DATA TO USE Block Start

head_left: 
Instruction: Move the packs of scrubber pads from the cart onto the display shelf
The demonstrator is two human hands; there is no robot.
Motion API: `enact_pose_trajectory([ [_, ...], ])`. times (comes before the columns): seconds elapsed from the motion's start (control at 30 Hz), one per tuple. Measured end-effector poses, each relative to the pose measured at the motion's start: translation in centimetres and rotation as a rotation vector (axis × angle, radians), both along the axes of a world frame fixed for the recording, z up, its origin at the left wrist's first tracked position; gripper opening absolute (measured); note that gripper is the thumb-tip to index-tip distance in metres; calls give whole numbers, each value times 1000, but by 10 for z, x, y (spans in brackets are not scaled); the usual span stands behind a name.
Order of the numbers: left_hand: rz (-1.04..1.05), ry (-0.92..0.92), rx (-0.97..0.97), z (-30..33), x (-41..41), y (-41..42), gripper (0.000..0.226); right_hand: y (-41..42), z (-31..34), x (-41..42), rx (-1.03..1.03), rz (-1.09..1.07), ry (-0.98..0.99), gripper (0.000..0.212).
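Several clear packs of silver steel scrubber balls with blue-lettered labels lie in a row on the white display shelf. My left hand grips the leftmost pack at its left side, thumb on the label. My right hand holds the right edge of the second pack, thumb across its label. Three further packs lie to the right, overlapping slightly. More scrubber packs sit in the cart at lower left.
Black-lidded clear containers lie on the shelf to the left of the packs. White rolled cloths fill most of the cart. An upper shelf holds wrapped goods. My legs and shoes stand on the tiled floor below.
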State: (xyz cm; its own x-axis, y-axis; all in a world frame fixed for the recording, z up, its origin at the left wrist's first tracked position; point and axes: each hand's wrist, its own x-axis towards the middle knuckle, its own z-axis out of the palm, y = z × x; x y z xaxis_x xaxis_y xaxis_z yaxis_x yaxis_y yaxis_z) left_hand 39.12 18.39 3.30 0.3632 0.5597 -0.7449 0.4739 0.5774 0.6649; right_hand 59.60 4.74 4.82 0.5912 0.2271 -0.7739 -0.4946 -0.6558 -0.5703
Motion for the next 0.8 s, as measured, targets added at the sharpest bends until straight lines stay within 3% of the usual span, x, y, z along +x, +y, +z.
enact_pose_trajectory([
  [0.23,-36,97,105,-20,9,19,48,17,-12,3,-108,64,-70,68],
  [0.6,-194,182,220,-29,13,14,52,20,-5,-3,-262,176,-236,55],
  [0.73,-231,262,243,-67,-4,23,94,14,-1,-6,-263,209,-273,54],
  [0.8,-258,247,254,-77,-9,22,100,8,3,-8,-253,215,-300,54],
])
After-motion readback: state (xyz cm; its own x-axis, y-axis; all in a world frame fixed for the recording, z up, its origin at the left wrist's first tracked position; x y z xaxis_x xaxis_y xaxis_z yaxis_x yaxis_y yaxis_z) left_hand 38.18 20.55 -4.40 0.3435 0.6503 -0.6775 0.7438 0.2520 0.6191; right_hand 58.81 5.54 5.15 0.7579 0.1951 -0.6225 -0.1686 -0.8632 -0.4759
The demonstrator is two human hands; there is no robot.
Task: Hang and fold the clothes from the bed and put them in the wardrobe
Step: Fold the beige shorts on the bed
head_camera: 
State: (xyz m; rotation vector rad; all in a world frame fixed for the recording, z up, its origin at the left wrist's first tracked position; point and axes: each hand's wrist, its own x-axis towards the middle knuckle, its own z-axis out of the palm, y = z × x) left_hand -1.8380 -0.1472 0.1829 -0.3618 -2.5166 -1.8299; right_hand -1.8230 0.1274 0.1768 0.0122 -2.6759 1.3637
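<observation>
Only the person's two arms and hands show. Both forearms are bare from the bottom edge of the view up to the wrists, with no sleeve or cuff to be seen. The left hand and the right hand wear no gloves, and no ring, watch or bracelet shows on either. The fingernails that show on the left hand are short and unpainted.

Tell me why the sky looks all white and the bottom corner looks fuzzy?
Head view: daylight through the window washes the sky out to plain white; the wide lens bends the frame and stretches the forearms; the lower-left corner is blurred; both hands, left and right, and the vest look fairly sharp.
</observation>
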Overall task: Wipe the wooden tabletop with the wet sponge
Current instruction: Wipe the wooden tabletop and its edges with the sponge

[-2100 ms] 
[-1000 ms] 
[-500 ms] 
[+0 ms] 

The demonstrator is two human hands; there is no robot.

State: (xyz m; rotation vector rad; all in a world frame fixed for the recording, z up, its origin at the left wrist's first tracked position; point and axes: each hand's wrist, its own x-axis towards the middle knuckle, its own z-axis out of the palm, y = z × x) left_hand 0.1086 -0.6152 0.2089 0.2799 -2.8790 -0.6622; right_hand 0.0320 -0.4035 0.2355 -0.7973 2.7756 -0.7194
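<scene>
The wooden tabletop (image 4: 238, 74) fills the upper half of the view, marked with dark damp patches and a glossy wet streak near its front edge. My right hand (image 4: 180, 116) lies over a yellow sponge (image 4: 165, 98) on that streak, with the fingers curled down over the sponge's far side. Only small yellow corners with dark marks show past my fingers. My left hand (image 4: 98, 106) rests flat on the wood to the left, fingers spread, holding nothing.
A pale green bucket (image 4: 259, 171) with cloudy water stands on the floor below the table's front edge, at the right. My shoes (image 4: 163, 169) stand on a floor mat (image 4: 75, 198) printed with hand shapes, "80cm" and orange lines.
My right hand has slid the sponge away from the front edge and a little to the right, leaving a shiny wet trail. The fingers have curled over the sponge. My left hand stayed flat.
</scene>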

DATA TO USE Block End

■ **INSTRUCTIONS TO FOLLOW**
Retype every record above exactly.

■ **PROBLEM SOLUTION**
head_left: 
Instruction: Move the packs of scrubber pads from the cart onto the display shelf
The demonstrator is two human hands; there is no robot.
Motion API: `enact_pose_trajectory([ [_, ...], ])`. times (comes before the columns): seconds elapsed from the motion's start (control at 30 Hz), one per tuple. Measured end-effector poses, each relative to the pose measured at the motion's start: translation in centimetres and rotation as a rotation vector (axis × angle, radians), both along the axes of a world frame fixed for the recording, z up, its origin at the left wrist's first tracked position; gripper opening absolute (measured); note that gripper is the thumb-tip to index-tip distance in metres; calls give whole numbers, each value times 1000, but by 10 for z, x, y (spans in brackets are not scaled); the usual span stands behind a name.
Order of the numbers: left_hand: rz (-1.04..1.05), ry (-0.92..0.92), rx (-0.97..0.97), z (-30..33), x (-41..41), y (-41..42), gripper (0.000..0.226); right_hand: y (-41..42), z (-31..34), x (-41..42), rx (-1.03..1.03), rz (-1.09..1.07), ry (-0.98..0.99), gripper (0.000..0.212).
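Several clear packs of silver steel scrubber balls with blue-lettered labels lie in a row on the white display shelf. My left hand grips the leftmost pack at its left side, thumb on the label. My right hand holds the right edge of the second pack, thumb across its label. Three further packs lie to the right, overlapping slightly. More scrubber packs sit in the cart at lower left.
Black-lidded clear containers lie on the shelf to the left of the packs. White rolled cloths fill most of the cart. An upper shelf holds wrapped goods. My legs and shoes stand on the tiled floor below.
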State: (xyz cm; its own x-axis, y-axis; all in a world frame fixed for the recording, z up, its origin at the left wrist's first tracked position; point and axes: each hand's wrist, its own x-axis towards the middle knuckle, its own z-axis out of the palm, y = z × x; x y z xaxis_x xaxis_y xaxis_z yaxis_x yaxis_y yaxis_z) left_hand 39.12 18.39 3.30 0.3632 0.5597 -0.7449 0.4739 0.5774 0.6649; right_hand 59.60 4.74 4.82 0.5912 0.2271 -0.7739 -0.4946 -0.6558 -0.5703
Motion for the next 0.8 s, as measured, targets added at the sharpest bends until straight lines stay within 3% of the usual span, x, y, z along +x, +y, +z.
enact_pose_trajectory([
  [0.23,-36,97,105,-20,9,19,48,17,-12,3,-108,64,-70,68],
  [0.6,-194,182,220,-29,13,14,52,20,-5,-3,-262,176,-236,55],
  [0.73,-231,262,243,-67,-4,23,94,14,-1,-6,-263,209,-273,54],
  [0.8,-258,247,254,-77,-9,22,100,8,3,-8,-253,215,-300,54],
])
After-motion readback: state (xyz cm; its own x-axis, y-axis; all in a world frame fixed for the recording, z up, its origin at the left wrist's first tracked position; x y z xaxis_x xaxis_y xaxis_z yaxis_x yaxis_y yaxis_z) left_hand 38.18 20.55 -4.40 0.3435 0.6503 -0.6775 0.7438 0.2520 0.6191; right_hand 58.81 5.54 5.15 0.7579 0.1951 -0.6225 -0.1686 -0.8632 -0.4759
The demonstrator is two human hands; there is no robot.
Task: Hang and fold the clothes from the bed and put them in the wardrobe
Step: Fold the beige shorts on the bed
head_camera: 
State: (xyz m; rotation vector rad; all in a world frame fixed for the recording, z up, its origin at the left wrist's first tracked position; point and axes: each hand's wrist, its own x-axis towards the middle knuckle, its own z-axis out of the palm, y = z × x) left_hand -1.8380 -0.1472 0.1829 -0.3618 -2.5166 -1.8299; right_hand -1.8230 0.1274 0.1768 0.0122 -2.6759 1.3637
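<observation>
Only the person's two arms and hands show. Both forearms are bare from the bottom edge of the view up to the wrists, with no sleeve or cuff to be seen. The left hand and the right hand wear no gloves, and no ring, watch or bracelet shows on either. The fingernails that show on the left hand are short and unpainted.

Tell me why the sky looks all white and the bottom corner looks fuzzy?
Head view: daylight through the window washes the sky out to plain white; the wide lens bends the frame and stretches the forearms; the lower-left corner is blurred; both hands, left and right, and the vest look fairly sharp.
</observation>
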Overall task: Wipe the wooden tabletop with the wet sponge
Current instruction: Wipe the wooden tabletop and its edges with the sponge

[-2100 ms] 
[-1000 ms] 
[-500 ms] 
[+0 ms] 

The demonstrator is two human hands; there is no robot.

State: (xyz m; rotation vector rad; all in a world frame fixed for the recording, z up, its origin at the left wrist's first tracked position; point and axes: each hand's wrist, its own x-axis towards the middle knuckle, its own z-axis out of the palm, y = z × x) left_hand 0.1086 -0.6152 0.2089 0.2799 -2.8790 -0.6622; right_hand 0.0320 -0.4035 0.2355 -0.7973 2.7756 -0.7194
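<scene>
The wooden tabletop (image 4: 238, 74) fills the upper half of the view, marked with dark damp patches and a glossy wet streak near its front edge. My right hand (image 4: 180, 116) lies over a yellow sponge (image 4: 165, 98) on that streak, with the fingers curled down over the sponge's far side. Only small yellow corners with dark marks show past my fingers. My left hand (image 4: 98, 106) rests flat on the wood to the left, fingers spread, holding nothing.
A pale green bucket (image 4: 259, 171) with cloudy water stands on the floor below the table's front edge, at the right. My shoes (image 4: 163, 169) stand on a floor mat (image 4: 75, 198) printed with hand shapes, "80cm" and orange lines.
My right hand has slid the sponge away from the front edge and a little to the right, leaving a shiny wet trail. The fingers have curled over the sponge. My left hand stayed flat.
</scene>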

This exercise has nothing further to it.